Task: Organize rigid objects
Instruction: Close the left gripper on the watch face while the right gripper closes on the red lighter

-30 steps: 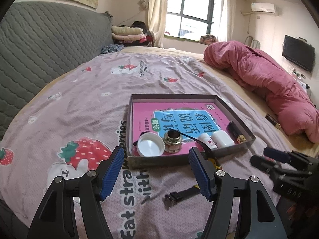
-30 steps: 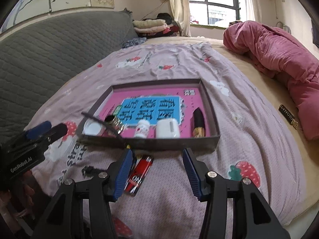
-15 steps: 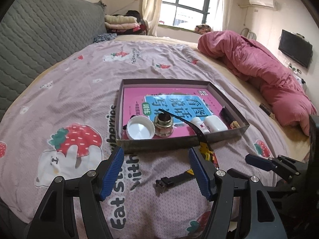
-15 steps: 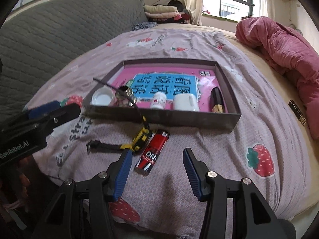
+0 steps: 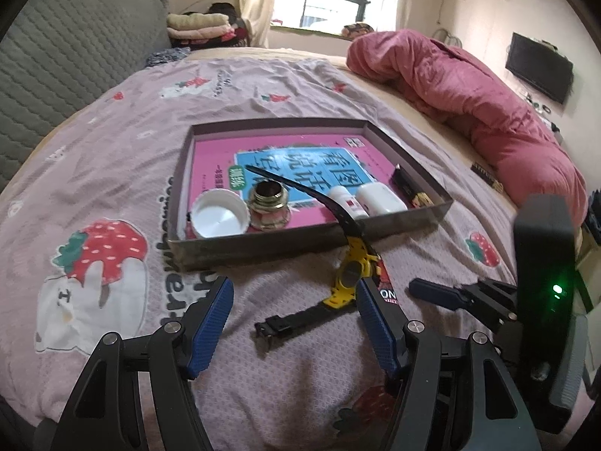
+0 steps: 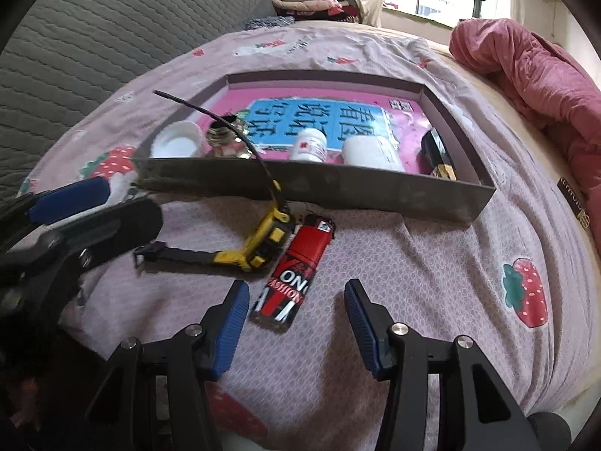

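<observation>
Both jaws wide, empty: right gripper (image 6: 296, 323) to be centred over red lighter (image 6: 300, 259) beside yellow watch (image 6: 259, 248); left gripper (image 5: 293, 323) kept clear.

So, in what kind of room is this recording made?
Most likely a bedroom in a home. The work happens on a bed with a strawberry-print sheet, a pink quilt lies bunched beside it, and a television hangs on the wall.

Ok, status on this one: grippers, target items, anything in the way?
Left gripper and right gripper open, empty. Watch and lighter on bedspread, outside tray. Watch strap drapes over tray wall.
</observation>
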`<state>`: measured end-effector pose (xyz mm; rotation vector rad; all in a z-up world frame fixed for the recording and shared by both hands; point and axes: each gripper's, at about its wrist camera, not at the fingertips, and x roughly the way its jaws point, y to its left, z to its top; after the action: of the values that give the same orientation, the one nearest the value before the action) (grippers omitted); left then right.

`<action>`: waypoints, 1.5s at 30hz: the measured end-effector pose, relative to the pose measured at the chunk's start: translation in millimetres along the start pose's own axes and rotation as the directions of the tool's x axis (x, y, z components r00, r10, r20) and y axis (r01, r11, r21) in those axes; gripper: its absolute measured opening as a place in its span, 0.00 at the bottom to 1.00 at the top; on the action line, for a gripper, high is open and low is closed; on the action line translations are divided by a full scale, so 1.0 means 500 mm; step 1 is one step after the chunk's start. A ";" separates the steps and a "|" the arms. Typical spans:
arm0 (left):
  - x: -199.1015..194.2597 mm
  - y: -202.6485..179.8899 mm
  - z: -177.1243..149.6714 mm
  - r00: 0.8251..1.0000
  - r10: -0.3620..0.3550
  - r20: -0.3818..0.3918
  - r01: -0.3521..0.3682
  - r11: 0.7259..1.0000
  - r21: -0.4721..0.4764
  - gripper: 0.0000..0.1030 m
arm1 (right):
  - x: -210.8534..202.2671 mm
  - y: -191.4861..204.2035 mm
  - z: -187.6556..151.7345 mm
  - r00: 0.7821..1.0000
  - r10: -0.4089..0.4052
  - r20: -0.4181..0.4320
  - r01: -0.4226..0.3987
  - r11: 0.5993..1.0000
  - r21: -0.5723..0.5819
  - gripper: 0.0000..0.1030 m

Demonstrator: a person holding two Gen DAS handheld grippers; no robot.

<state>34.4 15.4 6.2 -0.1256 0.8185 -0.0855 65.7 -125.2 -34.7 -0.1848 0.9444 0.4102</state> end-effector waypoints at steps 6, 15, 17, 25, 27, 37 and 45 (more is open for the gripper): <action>0.024 -0.019 -0.002 0.999 -0.027 -0.024 0.027 0.999 0.022 0.67 | 0.006 -0.026 0.003 1.000 -0.006 0.005 0.006 0.999 0.031 0.51; 0.069 -0.054 0.006 0.996 -0.073 -0.057 0.076 0.996 0.051 0.67 | 0.010 -0.073 0.005 1.000 -0.017 0.008 0.016 0.998 0.060 0.51; 0.083 -0.058 0.007 0.994 -0.082 -0.075 0.086 0.995 0.049 0.67 | 0.012 -0.072 0.007 1.000 -0.019 0.015 0.019 0.999 0.026 0.51; 0.134 -0.066 0.014 0.987 -0.088 -0.137 0.093 0.995 0.033 0.67 | 0.027 -0.065 0.012 0.999 -0.014 0.033 0.016 0.998 -0.058 0.51; 0.144 -0.067 0.016 0.987 -0.074 -0.140 0.080 0.996 0.037 0.67 | 0.030 -0.064 0.012 0.999 -0.012 0.035 0.014 0.998 -0.063 0.51; 0.174 -0.060 0.023 0.988 -0.038 -0.148 0.043 0.999 0.033 0.67 | 0.046 -0.062 0.020 0.999 -0.014 0.050 0.017 0.998 -0.066 0.51; 0.188 -0.059 0.035 0.986 -0.007 -0.166 0.011 1.000 0.026 0.65 | 0.052 -0.067 0.028 0.998 0.002 0.060 0.002 0.998 -0.063 0.36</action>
<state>110.2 -24.1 -45.7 -0.0979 0.9830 -0.1165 103.7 -144.4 -48.8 -0.2285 0.8726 0.4435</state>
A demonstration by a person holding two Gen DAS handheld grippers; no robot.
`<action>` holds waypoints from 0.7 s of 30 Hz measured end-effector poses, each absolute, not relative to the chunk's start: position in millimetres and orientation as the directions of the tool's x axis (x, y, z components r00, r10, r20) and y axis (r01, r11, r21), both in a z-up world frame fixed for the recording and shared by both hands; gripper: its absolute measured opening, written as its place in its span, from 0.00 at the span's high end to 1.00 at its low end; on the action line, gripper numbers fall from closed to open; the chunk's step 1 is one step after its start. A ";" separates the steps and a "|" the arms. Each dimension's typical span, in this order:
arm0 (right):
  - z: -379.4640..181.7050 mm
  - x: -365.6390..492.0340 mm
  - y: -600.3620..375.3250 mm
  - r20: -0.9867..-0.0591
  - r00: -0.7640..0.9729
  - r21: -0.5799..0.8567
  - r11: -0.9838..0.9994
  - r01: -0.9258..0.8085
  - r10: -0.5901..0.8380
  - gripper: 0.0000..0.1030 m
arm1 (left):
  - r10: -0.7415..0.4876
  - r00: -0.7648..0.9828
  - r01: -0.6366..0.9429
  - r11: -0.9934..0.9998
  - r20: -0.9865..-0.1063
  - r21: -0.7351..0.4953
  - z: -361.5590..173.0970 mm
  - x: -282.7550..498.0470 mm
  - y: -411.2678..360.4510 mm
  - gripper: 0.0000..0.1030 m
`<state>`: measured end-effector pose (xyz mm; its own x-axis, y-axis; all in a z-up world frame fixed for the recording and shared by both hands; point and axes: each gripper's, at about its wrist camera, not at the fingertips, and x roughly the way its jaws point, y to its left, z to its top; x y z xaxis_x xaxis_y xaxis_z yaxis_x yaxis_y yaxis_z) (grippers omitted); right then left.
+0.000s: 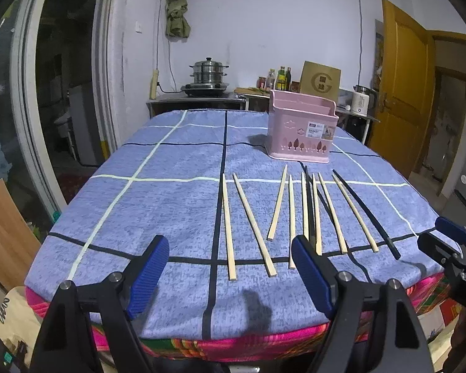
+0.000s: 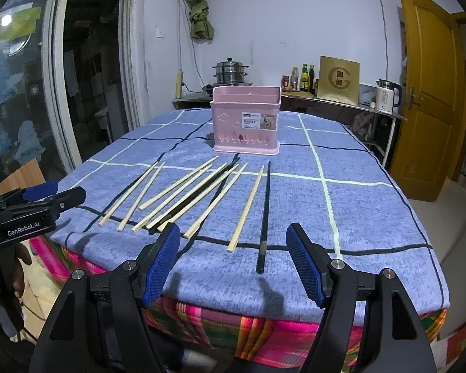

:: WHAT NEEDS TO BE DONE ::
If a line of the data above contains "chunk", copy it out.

:: OUTPUT FOR THIS EXERCISE ::
`<action>`: waypoints, 1.5s at 30hz: the measured end-effector pose, relative to the pose measured at the chunk's start: translation in millimetres along the start pose's own axes and rotation as the directions of the tool's x axis (x, y, z components r00, r10, r20) and y axis (r01, r11, r21) in those axes; gripper: its absolute measured opening as a place in its span, 0.00 at the bottom to 1.00 at the top; on the action line, for a gripper, high is open and low is closed; on the action line translations are divided by a full scale, so 1.0 means 500 mm; step 1 is one step after the chunk's start. A ";" separates the steps and a "|" the arms. Typical spans:
`<action>` holds waypoints from 0.7 s of 30 Hz measured end-effector poses, each absolute, not relative to the chunk's start: position in millimetres and orientation as the directions of the tool's x axis (x, y, z components r00, r10, r20) and y axis (r01, r11, r21), both in a z-up world frame fixed for the recording and shared by both hands; gripper: its absolute measured opening, written as its place in its span, from 0.00 at the span's high end to 1.00 at its low end; on the action line, gripper numbers fall from closed to open; the chunk's step 1 is one step after its start. A ";" separates the steps and a "|" the arms. Each dimension's typical span, in this order:

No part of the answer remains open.